### WHAT THE EXERCISE ASKS
Please repeat each line of the data exactly, with nothing left out.
----
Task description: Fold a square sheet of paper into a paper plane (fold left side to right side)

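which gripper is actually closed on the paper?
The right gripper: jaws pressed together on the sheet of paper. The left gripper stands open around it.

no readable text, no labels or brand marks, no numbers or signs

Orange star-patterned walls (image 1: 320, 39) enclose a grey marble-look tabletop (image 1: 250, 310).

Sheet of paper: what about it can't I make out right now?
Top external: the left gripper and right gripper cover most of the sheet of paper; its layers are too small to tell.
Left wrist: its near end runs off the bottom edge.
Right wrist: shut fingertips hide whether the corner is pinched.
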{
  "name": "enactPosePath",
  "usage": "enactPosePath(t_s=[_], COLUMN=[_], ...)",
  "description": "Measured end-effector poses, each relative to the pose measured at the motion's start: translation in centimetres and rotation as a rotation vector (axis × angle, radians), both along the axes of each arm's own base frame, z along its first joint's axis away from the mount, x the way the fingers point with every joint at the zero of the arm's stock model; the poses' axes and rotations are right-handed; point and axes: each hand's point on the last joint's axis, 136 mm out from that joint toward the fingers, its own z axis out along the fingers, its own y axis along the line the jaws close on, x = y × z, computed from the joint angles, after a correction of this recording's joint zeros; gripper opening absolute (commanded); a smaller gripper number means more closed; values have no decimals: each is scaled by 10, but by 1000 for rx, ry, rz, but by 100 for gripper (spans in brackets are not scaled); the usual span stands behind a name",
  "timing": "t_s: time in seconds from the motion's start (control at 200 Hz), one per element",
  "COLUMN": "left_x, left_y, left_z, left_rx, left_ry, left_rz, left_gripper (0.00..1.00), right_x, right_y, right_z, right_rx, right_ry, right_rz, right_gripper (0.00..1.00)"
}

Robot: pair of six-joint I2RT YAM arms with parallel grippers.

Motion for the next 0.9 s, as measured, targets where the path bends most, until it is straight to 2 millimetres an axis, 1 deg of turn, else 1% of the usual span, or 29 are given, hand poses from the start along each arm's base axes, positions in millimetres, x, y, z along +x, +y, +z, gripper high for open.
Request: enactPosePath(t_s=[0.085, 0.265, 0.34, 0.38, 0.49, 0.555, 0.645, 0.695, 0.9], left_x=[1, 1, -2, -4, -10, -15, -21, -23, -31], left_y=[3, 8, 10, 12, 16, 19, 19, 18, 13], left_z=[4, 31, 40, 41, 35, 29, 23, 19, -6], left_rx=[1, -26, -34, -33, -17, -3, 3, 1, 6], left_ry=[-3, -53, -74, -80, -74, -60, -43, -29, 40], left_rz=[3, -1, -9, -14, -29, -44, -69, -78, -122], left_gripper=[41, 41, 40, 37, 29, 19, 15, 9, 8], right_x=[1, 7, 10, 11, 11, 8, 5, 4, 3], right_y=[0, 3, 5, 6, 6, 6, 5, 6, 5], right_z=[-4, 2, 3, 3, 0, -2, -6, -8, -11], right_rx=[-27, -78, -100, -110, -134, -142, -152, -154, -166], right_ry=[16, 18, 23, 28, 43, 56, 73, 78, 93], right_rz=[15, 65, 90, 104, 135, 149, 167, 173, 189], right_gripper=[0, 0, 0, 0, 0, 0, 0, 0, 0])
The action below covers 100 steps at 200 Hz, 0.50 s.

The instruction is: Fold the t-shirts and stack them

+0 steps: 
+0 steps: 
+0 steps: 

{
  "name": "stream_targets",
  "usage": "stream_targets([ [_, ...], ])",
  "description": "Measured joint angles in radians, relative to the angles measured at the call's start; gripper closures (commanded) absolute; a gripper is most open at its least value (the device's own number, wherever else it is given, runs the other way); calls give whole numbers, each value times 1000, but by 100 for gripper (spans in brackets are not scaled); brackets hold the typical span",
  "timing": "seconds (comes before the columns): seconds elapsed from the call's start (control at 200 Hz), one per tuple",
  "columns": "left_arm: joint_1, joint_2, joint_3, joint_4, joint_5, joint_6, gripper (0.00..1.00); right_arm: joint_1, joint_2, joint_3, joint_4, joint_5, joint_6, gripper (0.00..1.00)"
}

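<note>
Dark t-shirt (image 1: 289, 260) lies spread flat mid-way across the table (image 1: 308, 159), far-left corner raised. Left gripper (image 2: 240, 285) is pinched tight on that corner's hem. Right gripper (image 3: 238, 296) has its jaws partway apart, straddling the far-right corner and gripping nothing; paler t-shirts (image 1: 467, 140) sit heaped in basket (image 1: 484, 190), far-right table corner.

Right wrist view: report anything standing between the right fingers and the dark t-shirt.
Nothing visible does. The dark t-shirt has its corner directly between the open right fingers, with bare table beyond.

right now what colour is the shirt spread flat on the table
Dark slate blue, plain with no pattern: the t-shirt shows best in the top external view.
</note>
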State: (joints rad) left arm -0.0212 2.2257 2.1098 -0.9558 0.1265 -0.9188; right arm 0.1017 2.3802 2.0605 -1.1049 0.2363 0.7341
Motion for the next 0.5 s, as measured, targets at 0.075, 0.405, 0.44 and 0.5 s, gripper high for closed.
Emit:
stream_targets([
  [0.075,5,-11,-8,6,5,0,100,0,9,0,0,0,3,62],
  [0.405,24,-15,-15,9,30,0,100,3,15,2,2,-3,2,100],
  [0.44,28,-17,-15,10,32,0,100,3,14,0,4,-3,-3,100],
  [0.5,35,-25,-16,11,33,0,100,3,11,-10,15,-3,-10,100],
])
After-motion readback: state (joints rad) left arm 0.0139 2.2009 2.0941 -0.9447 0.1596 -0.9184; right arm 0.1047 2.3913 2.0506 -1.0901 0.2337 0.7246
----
### SOLUTION TO THE EXERCISE
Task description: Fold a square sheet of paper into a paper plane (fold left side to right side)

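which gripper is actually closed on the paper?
The right gripper: jaws pressed together on the sheet of paper. The left gripper stands open around it.

no readable text, no labels or brand marks, no numbers or signs

Orange star-patterned walls (image 1: 320, 39) enclose a grey marble-look tabletop (image 1: 250, 310).

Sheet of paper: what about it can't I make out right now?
Top external: the left gripper and right gripper cover most of the sheet of paper; its layers are too small to tell.
Left wrist: its near end runs off the bottom edge.
Right wrist: shut fingertips hide whether the corner is pinched.
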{
  "name": "enactPosePath",
  "usage": "enactPosePath(t_s=[_], COLUMN=[_], ...)",
  "description": "Measured end-effector poses, each relative to the pose measured at the motion's start: translation in centimetres and rotation as a rotation vector (axis × angle, radians), both along the axes of each arm's own base frame, z along its first joint's axis away from the mount, x the way the fingers point with every joint at the zero of the arm's stock model; the poses' axes and rotations are right-handed; point and axes: each hand's point on the last joint's axis, 136 mm out from that joint toward the fingers, its own z axis out along the fingers, its own y axis along the line the jaws close on, x = y × z, computed from the joint angles, after a correction of this recording's joint zeros; gripper opening absolute (commanded); a smaller gripper number means more closed; values have no decimals: each is scaled by 10, but by 1000 for rx, ry, rz, but by 100 for gripper (spans in brackets are not scaled); the usual span stands behind a name",
  "timing": "t_s: time in seconds from the motion's start (control at 200 Hz), one per element",
  "COLUMN": "left_x, left_y, left_z, left_rx, left_ry, left_rz, left_gripper (0.00..1.00), right_x, right_y, right_z, right_rx, right_ry, right_rz, right_gripper (0.00..1.00)"
}

Robot: pair of six-joint I2RT YAM arms with parallel grippers.

Motion for the next 0.9 s, as measured, targets where the path bends most, until it is straight to 2 millimetres an axis, 1 deg of turn, else 1% of the usual span, or 29 are given, hand poses from the start along each arm's base axes, positions in millimetres, x, y, z along +x, +y, +z, gripper high for open.
Request: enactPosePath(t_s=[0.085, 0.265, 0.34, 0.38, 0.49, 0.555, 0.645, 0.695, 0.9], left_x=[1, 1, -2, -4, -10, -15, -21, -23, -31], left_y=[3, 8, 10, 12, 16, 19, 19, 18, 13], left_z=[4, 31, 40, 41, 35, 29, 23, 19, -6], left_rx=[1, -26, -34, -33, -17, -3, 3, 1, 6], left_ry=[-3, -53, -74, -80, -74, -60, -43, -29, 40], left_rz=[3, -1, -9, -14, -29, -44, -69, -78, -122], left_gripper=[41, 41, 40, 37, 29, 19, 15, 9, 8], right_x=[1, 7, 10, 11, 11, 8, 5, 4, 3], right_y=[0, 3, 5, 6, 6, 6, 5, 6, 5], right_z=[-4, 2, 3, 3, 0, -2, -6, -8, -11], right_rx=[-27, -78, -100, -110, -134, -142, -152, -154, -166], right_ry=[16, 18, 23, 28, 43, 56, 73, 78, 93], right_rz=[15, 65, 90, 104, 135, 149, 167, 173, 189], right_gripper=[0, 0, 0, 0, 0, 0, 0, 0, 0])
The action below covers 100 steps at 200 Hz, 0.50 s.

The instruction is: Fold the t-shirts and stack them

+0 steps: 
+0 steps: 
+0 steps: 

{
  "name": "stream_targets",
  "usage": "stream_targets([ [_, ...], ])",
  "description": "Measured joint angles in radians, relative to the angles measured at the call's start; gripper closures (commanded) absolute; a gripper is most open at its least value (the device's own number, wherever else it is given, runs the other way); calls give whole numbers, each value times 1000, but by 100 for gripper (spans in brackets are not scaled); brackets hold the typical span",
  "timing": "seconds (comes before the columns): seconds elapsed from the call's start (control at 200 Hz), one per tuple",
  "columns": "left_arm: joint_1, joint_2, joint_3, joint_4, joint_5, joint_6, gripper (0.00..1.00); right_arm: joint_1, joint_2, joint_3, joint_4, joint_5, joint_6, gripper (0.00..1.00)"
}

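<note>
Dark t-shirt (image 1: 289, 260) lies spread flat mid-way across the table (image 1: 308, 159), far-left corner raised. Left gripper (image 2: 240, 285) is pinched tight on that corner's hem. Right gripper (image 3: 238, 296) has its jaws partway apart, straddling the far-right corner and gripping nothing; paler t-shirts (image 1: 467, 140) sit heaped in basket (image 1: 484, 190), far-right table corner.

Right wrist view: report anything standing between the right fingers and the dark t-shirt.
Nothing visible does. The dark t-shirt has its corner directly between the open right fingers, with bare table beyond.

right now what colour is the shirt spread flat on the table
Dark slate blue, plain with no pattern: the t-shirt shows best in the top external view.
</note>
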State: (joints rad) left arm -0.0212 2.2257 2.1098 -0.9558 0.1265 -0.9188; right arm 0.1017 2.3802 2.0605 -1.1049 0.2363 0.7341
Motion for the next 0.5 s, as measured, targets at 0.075, 0.405, 0.44 and 0.5 s, gripper high for closed.
Emit:
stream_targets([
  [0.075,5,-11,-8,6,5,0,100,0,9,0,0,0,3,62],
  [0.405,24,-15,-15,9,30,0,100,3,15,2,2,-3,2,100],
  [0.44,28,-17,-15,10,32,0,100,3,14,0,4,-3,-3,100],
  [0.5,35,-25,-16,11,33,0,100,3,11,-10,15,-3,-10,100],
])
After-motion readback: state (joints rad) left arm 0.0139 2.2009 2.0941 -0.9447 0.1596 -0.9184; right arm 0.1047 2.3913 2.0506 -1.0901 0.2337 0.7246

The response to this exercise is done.